1 Visualize the residuals
The scatterplots shown below each have a superimposed regression line. If we were to construct a residual plot (residuals versus \(x\)) for each, describe what those plots would look like.
Answer 1The residual plot will show randomly distributed residuals around 0. The variance is also approximately constant.
Answer 2The residuals will show a fan shape, with higher variability for smaller \(x\text{.}\) There will also be many points on the right above the line. There is trouble with the model being fit here.
2 Trends in the residuals
Shown below are two plots of residuals remaining after fitting a linear model to two different sets of data. Describe important features and determine if a linear model would be appropriate for these data.
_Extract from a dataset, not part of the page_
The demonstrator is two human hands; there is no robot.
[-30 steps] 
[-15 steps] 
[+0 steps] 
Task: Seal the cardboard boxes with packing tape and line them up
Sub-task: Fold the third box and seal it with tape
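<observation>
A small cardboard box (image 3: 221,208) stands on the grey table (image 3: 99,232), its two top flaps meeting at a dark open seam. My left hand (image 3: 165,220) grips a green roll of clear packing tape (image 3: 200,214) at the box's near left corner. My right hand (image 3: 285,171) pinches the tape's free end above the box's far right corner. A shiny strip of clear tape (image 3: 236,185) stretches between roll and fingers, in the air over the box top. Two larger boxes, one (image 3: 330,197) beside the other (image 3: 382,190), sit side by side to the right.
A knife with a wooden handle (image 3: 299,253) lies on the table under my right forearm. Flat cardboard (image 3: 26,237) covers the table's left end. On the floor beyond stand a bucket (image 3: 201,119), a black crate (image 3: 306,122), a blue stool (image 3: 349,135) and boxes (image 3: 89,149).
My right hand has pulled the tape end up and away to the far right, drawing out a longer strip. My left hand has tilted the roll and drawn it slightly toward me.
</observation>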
Explain your reasoning.
3 Identify relationships, Part I
For each of the six plots, identify the strength of the relationship (e.g. weak, moderate, or strong) in the data and whether fitting a linear model would be reasonable.
Answer 1Strong relationship, but a straight line would not fit the data.
Answer 2Strong relationship, and a linear fit would be reasonable.
Answer 3Weak relationship, and trying a linear fit would be reasonable.
Answer 4Moderate relationship, but a straight line would not fit the data. (e) Strong relationship, and a linear fit would be reasonable.
Answer 5Strong relationship, and a linear fit would be reasonable.
Answer 6Weak relationship, and trying a linear fit would be reasonable.
4 Identify relationships, Part II
For each of the six plots, identify the strength of the relationship (e.g. weak, moderate, or strong) in the data and whether fitting a linear model would be reasonable.
5 Exams and grades
The two scatterplots below show the relationship between final and mid-semester exam grades recorded during several years for a Statistics course at a university.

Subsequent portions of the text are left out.